Data extract Start Marker

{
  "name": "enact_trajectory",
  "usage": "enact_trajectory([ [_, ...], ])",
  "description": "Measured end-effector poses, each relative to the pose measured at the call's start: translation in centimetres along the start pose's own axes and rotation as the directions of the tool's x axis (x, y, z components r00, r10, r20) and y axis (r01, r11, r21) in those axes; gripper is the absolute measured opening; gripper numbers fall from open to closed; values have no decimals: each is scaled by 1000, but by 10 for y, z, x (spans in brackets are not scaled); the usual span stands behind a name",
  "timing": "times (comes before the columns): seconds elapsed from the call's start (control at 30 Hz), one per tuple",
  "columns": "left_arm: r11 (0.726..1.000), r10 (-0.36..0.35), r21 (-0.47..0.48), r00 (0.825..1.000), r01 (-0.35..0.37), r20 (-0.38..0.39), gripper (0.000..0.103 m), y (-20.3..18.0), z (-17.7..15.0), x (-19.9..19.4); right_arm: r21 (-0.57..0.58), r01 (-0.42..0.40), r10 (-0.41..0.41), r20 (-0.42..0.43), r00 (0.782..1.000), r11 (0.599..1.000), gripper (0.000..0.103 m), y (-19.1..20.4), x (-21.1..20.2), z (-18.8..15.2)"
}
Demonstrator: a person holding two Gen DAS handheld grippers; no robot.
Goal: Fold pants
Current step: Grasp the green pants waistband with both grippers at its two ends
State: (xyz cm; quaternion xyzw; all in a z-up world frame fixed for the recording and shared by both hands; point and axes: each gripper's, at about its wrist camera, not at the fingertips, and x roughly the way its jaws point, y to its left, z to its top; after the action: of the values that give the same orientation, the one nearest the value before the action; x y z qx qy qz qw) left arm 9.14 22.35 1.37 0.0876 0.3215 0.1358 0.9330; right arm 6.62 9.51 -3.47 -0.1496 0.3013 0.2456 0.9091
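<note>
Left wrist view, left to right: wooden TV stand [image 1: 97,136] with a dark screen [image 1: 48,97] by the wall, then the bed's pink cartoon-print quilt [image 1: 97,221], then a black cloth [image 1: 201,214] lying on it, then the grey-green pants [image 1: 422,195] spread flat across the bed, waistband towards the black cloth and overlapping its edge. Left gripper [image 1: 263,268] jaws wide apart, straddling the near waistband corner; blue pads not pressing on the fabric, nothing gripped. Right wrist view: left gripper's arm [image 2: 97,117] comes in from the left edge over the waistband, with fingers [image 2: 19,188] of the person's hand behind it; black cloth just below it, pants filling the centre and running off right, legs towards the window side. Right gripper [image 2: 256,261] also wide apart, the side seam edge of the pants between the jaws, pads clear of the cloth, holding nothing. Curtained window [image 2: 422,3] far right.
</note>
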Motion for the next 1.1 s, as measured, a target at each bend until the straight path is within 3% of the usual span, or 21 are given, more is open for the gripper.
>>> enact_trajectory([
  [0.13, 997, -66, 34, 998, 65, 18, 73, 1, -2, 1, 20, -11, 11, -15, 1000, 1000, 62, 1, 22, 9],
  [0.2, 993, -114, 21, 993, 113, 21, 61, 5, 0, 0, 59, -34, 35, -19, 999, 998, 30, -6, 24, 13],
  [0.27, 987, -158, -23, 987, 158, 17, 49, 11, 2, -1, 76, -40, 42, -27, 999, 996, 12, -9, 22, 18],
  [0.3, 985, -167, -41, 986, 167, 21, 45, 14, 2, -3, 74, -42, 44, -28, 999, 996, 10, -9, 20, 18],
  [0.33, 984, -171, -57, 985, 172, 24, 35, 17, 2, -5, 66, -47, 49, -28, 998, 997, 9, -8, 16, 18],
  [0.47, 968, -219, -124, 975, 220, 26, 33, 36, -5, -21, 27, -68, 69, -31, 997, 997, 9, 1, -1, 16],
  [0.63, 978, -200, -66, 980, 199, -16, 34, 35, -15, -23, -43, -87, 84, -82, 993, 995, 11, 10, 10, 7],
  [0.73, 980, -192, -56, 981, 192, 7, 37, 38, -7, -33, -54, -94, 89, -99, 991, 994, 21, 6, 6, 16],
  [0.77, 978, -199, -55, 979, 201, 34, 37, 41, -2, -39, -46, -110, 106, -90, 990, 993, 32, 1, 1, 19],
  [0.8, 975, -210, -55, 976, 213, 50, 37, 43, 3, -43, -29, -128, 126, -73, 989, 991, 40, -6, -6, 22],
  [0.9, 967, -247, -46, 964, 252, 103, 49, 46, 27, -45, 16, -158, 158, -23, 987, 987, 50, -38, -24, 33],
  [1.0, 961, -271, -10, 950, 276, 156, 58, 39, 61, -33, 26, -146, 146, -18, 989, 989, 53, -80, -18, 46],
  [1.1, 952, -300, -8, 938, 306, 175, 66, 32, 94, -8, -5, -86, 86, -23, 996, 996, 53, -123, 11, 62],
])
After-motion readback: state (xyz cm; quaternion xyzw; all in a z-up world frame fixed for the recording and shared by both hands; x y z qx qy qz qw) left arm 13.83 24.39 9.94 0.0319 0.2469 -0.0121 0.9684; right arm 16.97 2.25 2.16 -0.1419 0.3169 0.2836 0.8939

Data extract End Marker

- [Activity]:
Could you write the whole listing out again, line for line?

- [Task response]:
{
  "name": "enact_trajectory",
  "usage": "enact_trajectory([ [_, ...], ])",
  "description": "Measured end-effector poses, each relative to the pose measured at the call's start: translation in centimetres along the start pose's own axes and rotation as the directions of the tool's x axis (x, y, z components r00, r10, r20) and y axis (r01, r11, r21) in those axes; gripper is the absolute measured opening; gripper numbers fall from open to closed; values have no decimals: each is scaled by 1000, but by 10 for y, z, x (spans in brackets are not scaled); the usual span stands behind a name",
  "timing": "times (comes before the columns): seconds elapsed from the call's start (control at 30 Hz), one per tuple",
  "columns": "left_arm: r11 (0.726..1.000), r10 (-0.36..0.35), r21 (-0.47..0.48), r00 (0.825..1.000), r01 (-0.35..0.37), r20 (-0.38..0.39), gripper (0.000..0.103 m), y (-20.3..18.0), z (-17.7..15.0), x (-19.9..19.4); right_arm: r21 (-0.57..0.58), r01 (-0.42..0.40), r10 (-0.41..0.41), r20 (-0.42..0.43), r00 (0.782..1.000), r11 (0.599..1.000), gripper (0.000..0.103 m), y (-19.1..20.4), x (-21.1..20.2), z (-18.8..15.2)"
}
Demonstrator: a person holding two Gen DAS handheld grippers; no robot.
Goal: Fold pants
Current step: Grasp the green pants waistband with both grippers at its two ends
State: (xyz cm; quaternion xyzw; all in a z-up world frame fixed for the recording and shared by both hands; point and axes: each gripper's, at about its wrist camera, not at the fingertips, and x roughly the way its jaws point, y to its left, z to its top; after the action: of the values that give the same orientation, the one nearest the value before the action; x y z qx qy qz qw) left arm 9.14 22.35 1.37 0.0876 0.3215 0.1358 0.9330; right arm 6.62 9.51 -3.47 -0.1496 0.3013 0.2456 0.9091
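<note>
Left wrist view, left to right: wooden TV stand [image 1: 97,136] with a dark screen [image 1: 48,97] by the wall, then the bed's pink cartoon-print quilt [image 1: 97,221], then a black cloth [image 1: 201,214] lying on it, then the grey-green pants [image 1: 422,195] spread flat across the bed, waistband towards the black cloth and overlapping its edge. Left gripper [image 1: 263,268] jaws wide apart, straddling the near waistband corner; blue pads not pressing on the fabric, nothing gripped. Right wrist view: left gripper's arm [image 2: 97,117] comes in from the left edge over the waistband, with fingers [image 2: 19,188] of the person's hand behind it; black cloth just below it, pants filling the centre and running off right, legs towards the window side. Right gripper [image 2: 256,261] also wide apart, the side seam edge of the pants between the jaws, pads clear of the cloth, holding nothing. Curtained window [image 2: 422,3] far right.
</note>
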Motion for the next 1.1 s, as measured, a target at each bend until the straight path is within 3% of the usual span, or 21 are given, more is open for the gripper.
>>> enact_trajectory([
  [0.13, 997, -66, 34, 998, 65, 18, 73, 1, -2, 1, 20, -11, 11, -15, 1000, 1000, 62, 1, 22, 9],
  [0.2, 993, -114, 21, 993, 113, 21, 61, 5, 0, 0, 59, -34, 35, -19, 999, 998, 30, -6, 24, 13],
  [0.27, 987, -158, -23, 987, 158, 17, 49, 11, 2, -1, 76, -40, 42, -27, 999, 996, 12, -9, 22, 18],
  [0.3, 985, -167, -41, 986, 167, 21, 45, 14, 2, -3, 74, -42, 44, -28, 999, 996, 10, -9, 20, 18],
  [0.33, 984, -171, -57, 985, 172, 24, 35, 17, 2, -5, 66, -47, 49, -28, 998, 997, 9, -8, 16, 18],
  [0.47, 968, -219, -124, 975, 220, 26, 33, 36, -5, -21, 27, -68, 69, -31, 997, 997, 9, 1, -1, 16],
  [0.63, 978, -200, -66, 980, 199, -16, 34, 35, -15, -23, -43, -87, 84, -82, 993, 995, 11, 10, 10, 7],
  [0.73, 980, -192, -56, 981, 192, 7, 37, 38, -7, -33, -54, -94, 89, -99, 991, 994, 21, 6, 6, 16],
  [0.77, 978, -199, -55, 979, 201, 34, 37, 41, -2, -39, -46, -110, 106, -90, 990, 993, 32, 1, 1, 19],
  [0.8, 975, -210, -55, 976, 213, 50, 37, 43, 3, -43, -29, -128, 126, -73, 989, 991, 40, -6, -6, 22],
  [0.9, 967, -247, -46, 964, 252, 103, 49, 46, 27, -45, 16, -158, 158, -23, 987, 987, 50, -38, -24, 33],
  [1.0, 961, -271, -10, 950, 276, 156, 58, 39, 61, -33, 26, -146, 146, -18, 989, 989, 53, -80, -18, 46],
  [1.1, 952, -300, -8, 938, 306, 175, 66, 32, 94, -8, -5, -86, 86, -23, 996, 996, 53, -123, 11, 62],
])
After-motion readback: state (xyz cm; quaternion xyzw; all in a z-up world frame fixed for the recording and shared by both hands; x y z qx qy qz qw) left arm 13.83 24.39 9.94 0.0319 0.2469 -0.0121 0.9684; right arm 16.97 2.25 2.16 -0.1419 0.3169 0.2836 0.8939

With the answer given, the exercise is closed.